The rules are the same as in round 1: take a look at both pitches, vote for the bit of maths that made you do the loudest “Aha!”, and if you know any more cool facts about either of the topics presented here, please write a comment below!
Paul Taylor – Non-transitive dice and Non-non-transitive dice
Paul Taylor is a data analyst, occasional crossword setter, and occasional Aperiodical contributor. He has a thing about analysing the rules of TV game shows. You can find him on Twitter at @apaultaylor. He secured victory in round 1 with an unconventional proof of Pythagoras’ theorem.
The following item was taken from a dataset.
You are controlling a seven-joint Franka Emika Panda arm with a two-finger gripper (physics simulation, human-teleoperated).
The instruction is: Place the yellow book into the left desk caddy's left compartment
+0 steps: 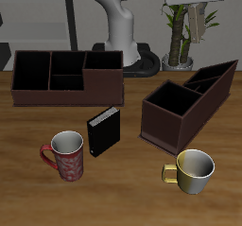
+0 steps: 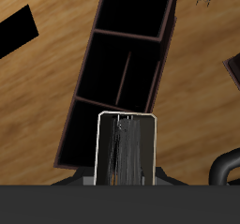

You might have heard of a mathematical diversion called non-transitive dice. If you and a friend play the game of ‘pick one die each and roll them, and whoever gets the higher number wins’ with a set of non-transitive dice, an interesting thing happens. Because each die in the set has a different arrangement of numbers on it, some are more likely to win against others. In the simplest set there are three dice: let’s say they’re coloured red, green and blue. Roll red against blue, and red is more likely to win. Roll blue against green, and blue is the favourite. So red beats blue and blue beats green. But roll green against red, and green is likely to win. Red beats blue beats green beats red beats…. This ‘no-best-die’ effect is what makes the dice non-transitive.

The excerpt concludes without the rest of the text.